Граф Иннокентий Карпович Шевелев отличался безмерной суеверностью, что его отнюдь не красило. Прежде чем встать утром с постели, он тщательно прицеливался правой ступней к прикроватному коврику, наступал с излишней аккуратностью, да еще подпрыгивал для надежности, чтобы легкомысленные небеса затвердили, что день начался именно с правой – с правой! – ноги. Соль рассыпать в его доме, набитом разномастной мебелью и модными штучками – кальянами, африканскими статуэтками, японскими зонтиками, – соль рассыпать приравнивалось к уголовному деянию. Слуг, позволивших себе по нерадивости такое глумление над порядком, сразу рассчитывали без выходного пособия. Никакие слезы не помогали. Если Иннокентию Карповичу доводилось оставить на комоде или трюмо нужную записку, портмоне, да хоть шляпу вместе с головой, он ни за что не возвращался, даже прибитое в прихожей зеркало не помогало.

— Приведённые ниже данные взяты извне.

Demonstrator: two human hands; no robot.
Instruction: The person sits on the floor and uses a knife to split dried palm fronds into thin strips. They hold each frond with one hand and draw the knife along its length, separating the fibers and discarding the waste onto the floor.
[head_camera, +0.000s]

Так и шел, дразня прохожих романтическими темными кудрями и обязательно улыбаясь, радуясь, что удалось миновать очередное препятствие, хоть и не без потерь, но все же без фатальных неудач. Такое сумасбродство отлично вписывалось в портрет какой-нибудь светской кокетки или экзальтированной престарелой матроны, но никак не зрелого, просвещенного господина, отца семейства, неглупого предпринимателя и отменного острослова.